**PROBLEM TO SOLVE:**
Output only the stretch of the listing that starts at the line containing "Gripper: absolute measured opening" and ends at the line containing "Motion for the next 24", reproduced exactly with both ends.

┄┄┄┄┄┄┄┄┄┄

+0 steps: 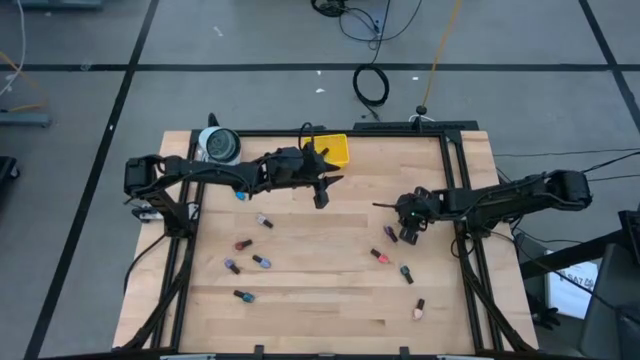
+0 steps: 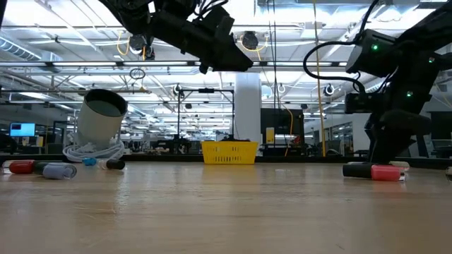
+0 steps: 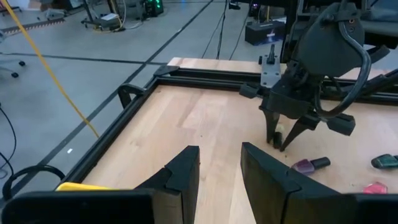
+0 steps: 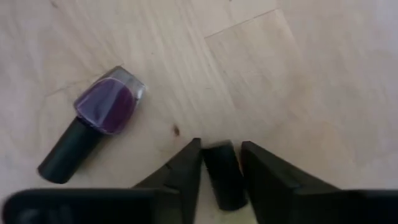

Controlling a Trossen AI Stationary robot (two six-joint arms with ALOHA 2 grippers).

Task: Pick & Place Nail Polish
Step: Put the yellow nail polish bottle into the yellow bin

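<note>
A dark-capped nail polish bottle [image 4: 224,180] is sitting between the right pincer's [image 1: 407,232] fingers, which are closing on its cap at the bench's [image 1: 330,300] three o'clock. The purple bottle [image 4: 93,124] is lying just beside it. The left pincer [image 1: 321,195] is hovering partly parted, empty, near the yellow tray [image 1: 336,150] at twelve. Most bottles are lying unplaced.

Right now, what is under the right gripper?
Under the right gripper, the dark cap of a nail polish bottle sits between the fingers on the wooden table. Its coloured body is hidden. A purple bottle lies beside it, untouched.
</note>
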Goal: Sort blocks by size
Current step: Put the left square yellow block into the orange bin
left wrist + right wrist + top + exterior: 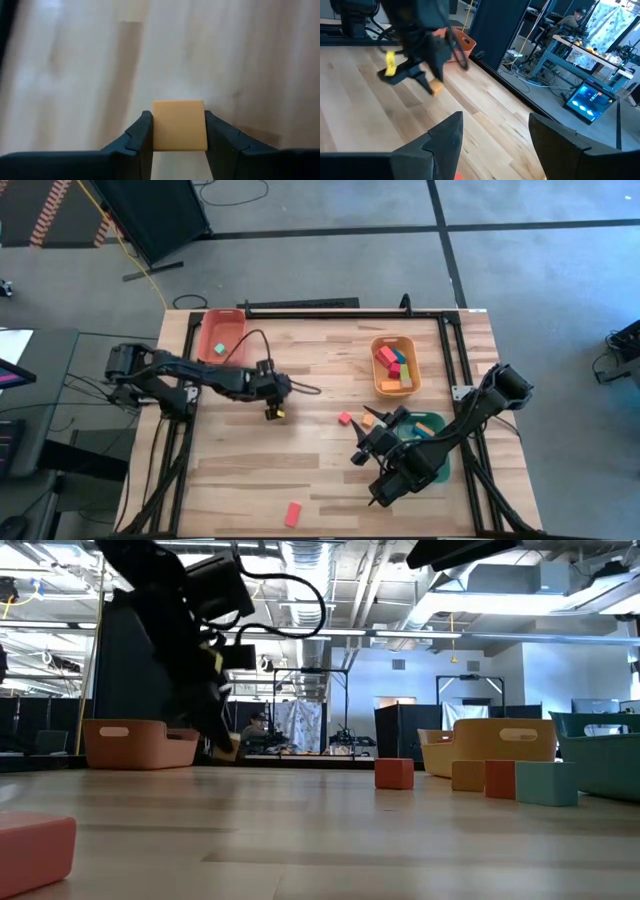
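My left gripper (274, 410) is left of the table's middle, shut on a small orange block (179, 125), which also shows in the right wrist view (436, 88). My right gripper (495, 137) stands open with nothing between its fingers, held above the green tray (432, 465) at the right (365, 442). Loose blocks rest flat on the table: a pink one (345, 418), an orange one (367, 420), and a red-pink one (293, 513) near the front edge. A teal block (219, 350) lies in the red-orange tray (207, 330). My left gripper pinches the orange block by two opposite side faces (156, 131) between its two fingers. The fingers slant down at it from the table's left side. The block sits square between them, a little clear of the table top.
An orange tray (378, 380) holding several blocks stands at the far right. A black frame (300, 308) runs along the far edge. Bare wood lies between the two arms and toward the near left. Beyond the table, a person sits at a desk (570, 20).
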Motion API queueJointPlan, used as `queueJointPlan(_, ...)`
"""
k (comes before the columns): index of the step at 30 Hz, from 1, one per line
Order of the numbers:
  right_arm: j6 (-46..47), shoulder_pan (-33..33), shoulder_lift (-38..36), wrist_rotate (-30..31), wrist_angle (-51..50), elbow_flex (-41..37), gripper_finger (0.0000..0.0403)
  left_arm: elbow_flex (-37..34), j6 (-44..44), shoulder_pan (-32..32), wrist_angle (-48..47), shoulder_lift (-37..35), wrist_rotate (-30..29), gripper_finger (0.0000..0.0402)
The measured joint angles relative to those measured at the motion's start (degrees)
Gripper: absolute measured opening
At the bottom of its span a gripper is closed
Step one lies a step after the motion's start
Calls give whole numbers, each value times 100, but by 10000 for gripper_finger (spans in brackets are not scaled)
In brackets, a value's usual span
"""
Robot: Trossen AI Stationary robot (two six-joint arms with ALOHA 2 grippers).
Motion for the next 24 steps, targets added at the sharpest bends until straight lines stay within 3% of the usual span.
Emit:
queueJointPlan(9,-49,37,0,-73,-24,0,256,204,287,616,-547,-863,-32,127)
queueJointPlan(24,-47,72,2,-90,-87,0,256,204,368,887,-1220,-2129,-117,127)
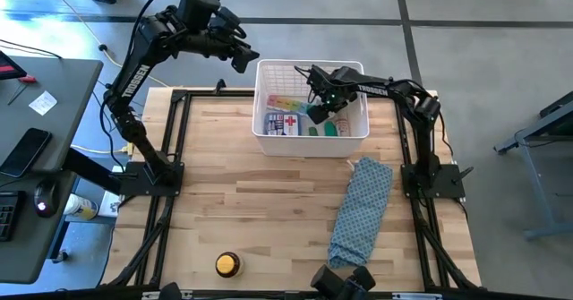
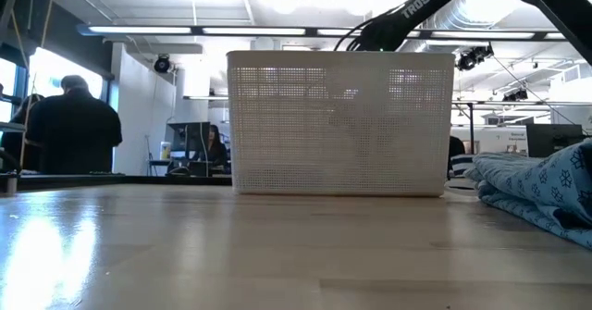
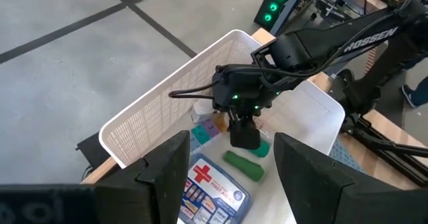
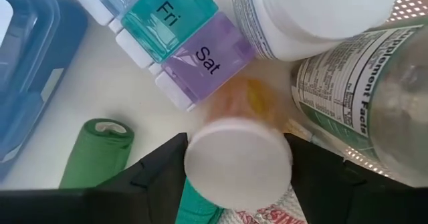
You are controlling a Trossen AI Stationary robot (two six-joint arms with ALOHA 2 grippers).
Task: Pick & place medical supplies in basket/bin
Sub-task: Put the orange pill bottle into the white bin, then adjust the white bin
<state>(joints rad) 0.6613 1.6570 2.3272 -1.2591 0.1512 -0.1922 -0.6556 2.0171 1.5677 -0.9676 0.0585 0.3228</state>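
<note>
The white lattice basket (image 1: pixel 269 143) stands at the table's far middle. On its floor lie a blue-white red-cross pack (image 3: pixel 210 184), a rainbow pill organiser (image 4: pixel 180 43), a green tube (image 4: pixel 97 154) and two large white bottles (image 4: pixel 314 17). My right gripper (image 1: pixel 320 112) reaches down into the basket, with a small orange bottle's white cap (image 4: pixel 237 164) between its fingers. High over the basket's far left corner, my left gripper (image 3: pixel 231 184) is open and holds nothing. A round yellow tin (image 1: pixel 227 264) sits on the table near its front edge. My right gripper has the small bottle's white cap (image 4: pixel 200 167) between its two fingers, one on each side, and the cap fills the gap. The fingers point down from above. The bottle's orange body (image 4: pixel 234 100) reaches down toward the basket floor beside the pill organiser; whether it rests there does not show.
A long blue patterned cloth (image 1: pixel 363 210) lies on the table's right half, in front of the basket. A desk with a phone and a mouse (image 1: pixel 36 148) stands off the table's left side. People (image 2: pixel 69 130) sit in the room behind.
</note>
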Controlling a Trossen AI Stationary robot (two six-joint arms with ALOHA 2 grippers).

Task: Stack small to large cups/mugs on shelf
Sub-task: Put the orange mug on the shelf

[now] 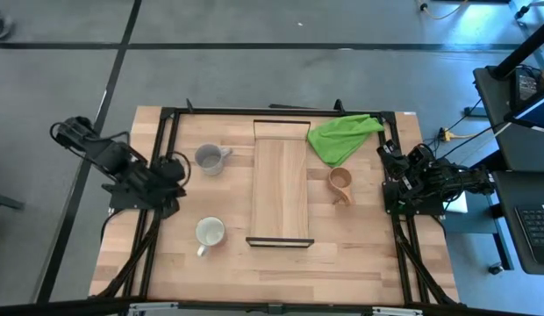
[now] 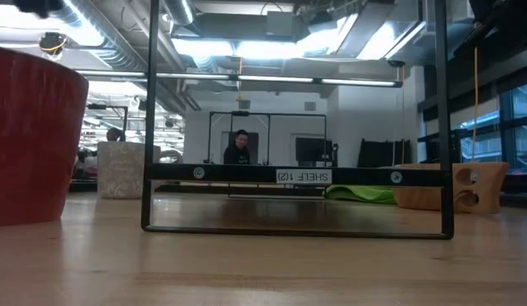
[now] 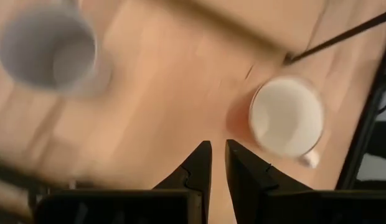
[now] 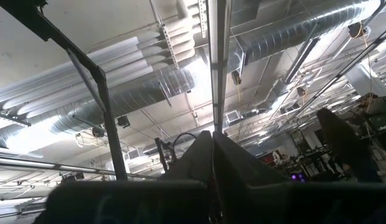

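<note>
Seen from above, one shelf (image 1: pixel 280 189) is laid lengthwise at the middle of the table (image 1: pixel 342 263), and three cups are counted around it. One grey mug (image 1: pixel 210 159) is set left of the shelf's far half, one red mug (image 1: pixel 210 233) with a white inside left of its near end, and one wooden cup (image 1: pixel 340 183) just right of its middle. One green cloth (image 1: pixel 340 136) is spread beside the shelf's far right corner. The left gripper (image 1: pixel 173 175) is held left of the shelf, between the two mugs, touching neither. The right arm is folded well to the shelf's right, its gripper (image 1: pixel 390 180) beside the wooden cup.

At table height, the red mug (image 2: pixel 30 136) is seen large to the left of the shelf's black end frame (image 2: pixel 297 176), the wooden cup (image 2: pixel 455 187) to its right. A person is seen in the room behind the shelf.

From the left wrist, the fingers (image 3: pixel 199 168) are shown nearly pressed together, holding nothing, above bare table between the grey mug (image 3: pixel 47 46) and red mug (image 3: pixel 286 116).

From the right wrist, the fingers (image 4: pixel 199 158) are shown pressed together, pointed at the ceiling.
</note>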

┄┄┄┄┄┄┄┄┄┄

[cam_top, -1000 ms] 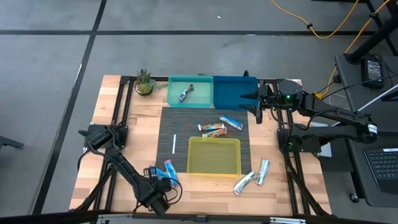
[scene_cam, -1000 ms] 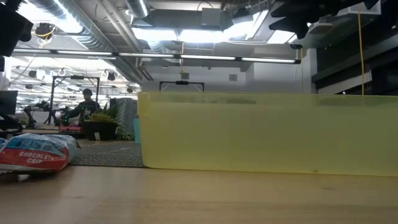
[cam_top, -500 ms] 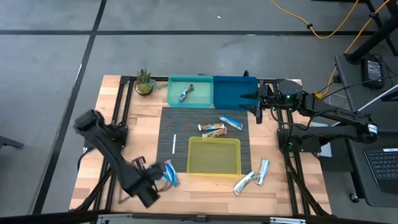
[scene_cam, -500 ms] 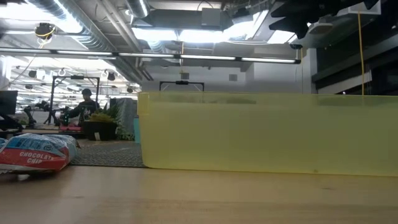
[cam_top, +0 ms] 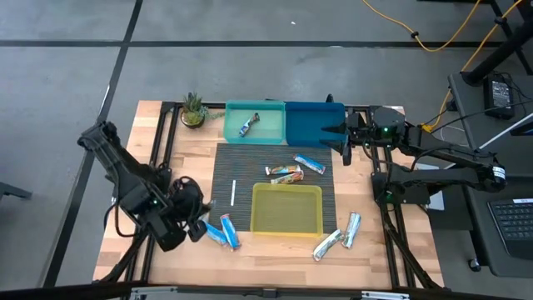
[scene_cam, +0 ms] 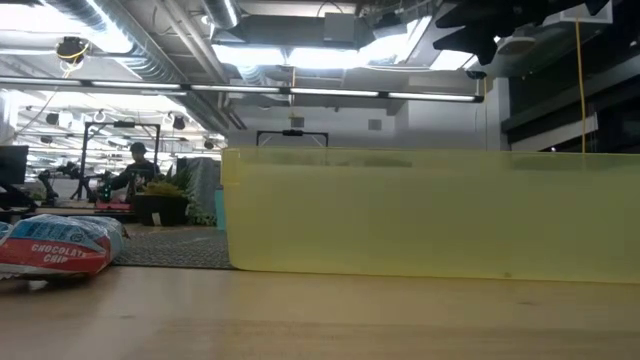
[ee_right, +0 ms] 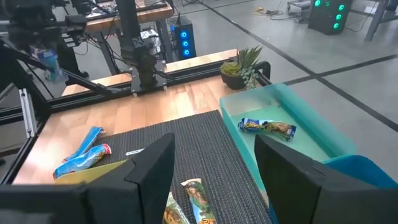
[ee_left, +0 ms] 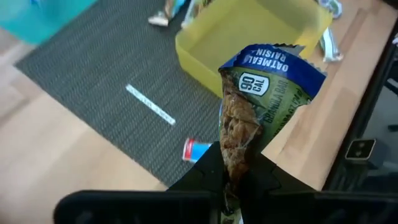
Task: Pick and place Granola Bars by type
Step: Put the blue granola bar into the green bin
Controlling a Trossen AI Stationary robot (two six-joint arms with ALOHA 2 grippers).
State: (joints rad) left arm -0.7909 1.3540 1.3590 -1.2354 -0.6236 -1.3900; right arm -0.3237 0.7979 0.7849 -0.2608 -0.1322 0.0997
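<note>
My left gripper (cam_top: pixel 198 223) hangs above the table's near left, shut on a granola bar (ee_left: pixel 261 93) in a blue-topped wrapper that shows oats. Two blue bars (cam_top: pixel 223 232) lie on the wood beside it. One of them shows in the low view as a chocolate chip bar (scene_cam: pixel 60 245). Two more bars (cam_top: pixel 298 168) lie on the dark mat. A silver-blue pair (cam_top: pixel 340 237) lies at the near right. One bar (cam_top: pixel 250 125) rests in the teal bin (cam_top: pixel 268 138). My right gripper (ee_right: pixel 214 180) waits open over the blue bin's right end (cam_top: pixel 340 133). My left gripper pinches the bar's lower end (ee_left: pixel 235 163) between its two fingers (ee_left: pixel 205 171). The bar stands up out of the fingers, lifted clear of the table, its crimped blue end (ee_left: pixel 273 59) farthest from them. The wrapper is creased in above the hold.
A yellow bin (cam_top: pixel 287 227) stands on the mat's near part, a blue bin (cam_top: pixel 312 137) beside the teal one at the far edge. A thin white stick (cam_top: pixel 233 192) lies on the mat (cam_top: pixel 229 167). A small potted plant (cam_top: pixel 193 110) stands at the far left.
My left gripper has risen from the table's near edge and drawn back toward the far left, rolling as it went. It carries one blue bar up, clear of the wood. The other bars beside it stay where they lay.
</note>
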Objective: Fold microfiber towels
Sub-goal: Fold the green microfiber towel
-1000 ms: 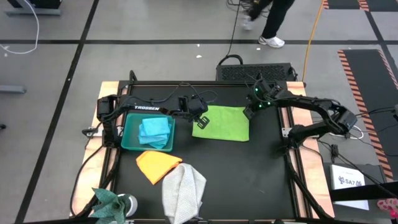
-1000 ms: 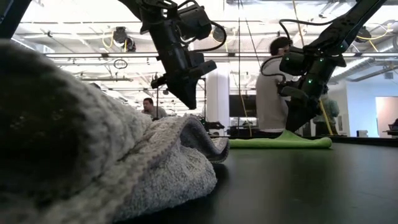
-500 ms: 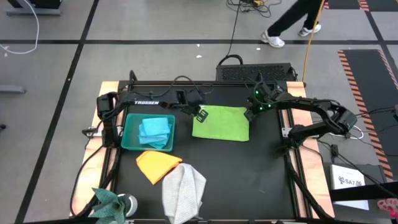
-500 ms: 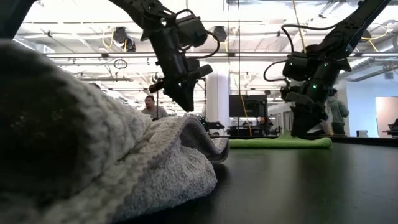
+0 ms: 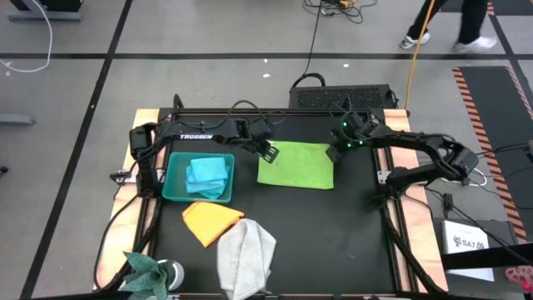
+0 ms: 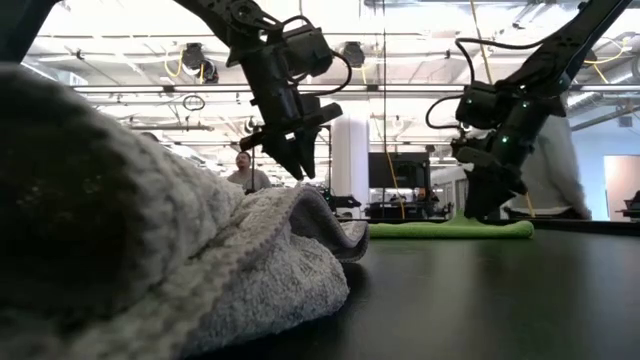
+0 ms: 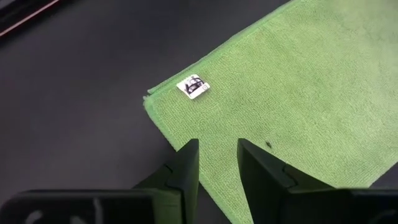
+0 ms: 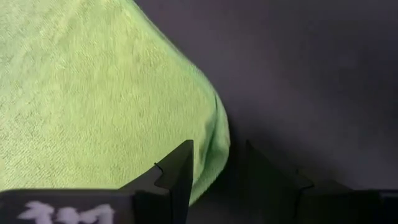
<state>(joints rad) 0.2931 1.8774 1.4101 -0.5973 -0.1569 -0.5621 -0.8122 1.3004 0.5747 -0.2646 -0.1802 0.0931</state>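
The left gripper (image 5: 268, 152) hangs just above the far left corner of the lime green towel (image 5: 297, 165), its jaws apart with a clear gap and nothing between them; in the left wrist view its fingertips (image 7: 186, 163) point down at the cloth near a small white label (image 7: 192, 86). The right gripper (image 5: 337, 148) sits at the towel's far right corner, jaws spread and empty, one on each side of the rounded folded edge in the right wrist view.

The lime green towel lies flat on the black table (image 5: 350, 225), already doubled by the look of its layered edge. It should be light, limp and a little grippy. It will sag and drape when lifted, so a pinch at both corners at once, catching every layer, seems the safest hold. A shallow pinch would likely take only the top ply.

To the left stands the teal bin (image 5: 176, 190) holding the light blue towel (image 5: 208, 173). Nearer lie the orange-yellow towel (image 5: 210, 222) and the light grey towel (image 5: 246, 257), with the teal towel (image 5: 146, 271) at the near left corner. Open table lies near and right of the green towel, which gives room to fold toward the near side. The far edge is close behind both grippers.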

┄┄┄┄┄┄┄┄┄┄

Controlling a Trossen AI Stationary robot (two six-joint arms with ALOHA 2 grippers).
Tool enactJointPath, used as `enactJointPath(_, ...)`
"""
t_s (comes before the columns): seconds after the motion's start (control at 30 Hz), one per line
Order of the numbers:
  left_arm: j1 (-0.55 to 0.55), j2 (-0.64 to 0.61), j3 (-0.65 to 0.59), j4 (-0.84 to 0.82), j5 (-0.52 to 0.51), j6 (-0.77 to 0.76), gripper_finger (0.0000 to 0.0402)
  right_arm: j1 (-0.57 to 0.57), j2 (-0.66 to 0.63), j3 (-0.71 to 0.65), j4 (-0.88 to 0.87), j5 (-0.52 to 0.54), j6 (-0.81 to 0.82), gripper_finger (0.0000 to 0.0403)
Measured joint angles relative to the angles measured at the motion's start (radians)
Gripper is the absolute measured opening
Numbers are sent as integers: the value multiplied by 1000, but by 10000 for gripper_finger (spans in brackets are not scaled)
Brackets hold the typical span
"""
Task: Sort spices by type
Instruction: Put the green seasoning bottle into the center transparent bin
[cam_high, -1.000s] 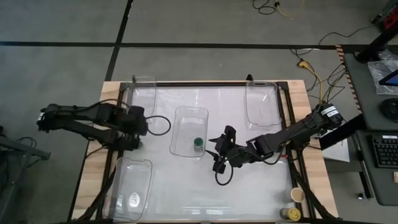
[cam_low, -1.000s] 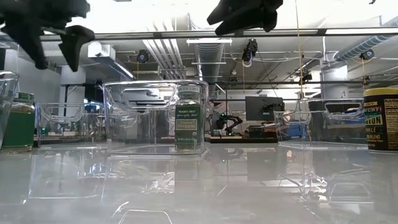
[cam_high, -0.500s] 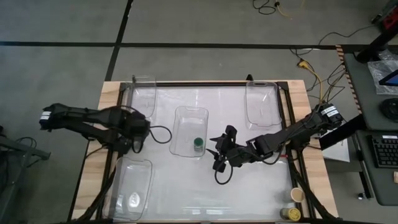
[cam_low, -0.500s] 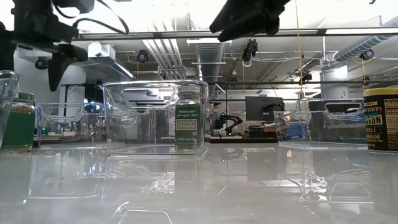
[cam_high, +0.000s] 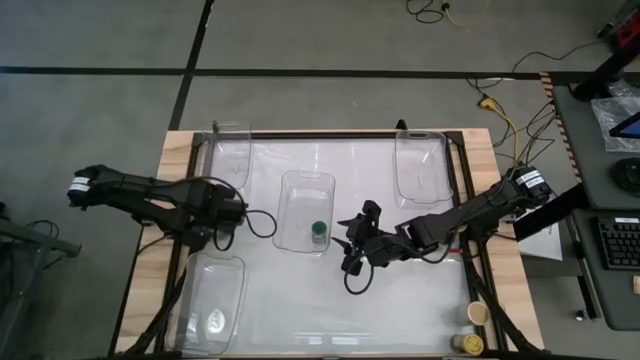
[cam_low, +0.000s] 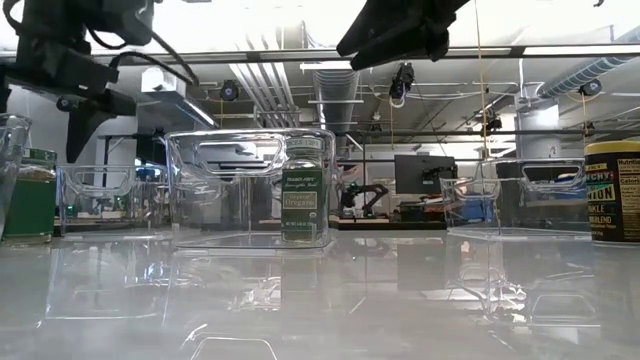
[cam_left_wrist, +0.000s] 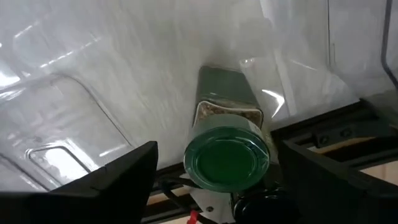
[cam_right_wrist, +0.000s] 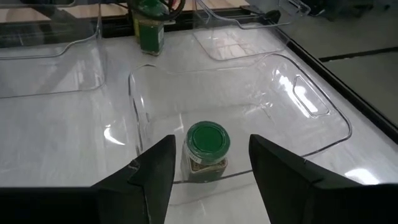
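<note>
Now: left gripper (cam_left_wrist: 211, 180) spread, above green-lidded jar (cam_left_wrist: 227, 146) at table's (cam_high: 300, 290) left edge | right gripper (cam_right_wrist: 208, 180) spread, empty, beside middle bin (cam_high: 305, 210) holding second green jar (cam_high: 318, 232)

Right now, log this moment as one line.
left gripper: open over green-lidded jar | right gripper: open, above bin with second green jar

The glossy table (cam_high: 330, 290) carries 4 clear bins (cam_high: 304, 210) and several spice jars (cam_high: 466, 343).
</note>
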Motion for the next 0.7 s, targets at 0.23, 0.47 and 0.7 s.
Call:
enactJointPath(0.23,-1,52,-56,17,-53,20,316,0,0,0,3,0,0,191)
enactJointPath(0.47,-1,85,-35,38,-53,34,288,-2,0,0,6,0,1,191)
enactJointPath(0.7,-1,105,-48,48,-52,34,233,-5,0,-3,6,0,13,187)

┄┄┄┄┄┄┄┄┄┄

**ANSWER SECTION:**
Gripper: absolute measured opening
At the bottom of its span a gripper is closed
Step one lies a step after the motion's start
Calls give whole numbers, each value times 100, but by 10000 for gripper_finger (spans in brackets are not scaled)
In brackets, a value's usual span
"""
Robot: Trossen AI Stationary robot (two six-joint arms with ALOHA 2 grippers).
Motion for the next 24 steps, targets added at the sharpest bends until straight lines stay within 3% of the usual span.

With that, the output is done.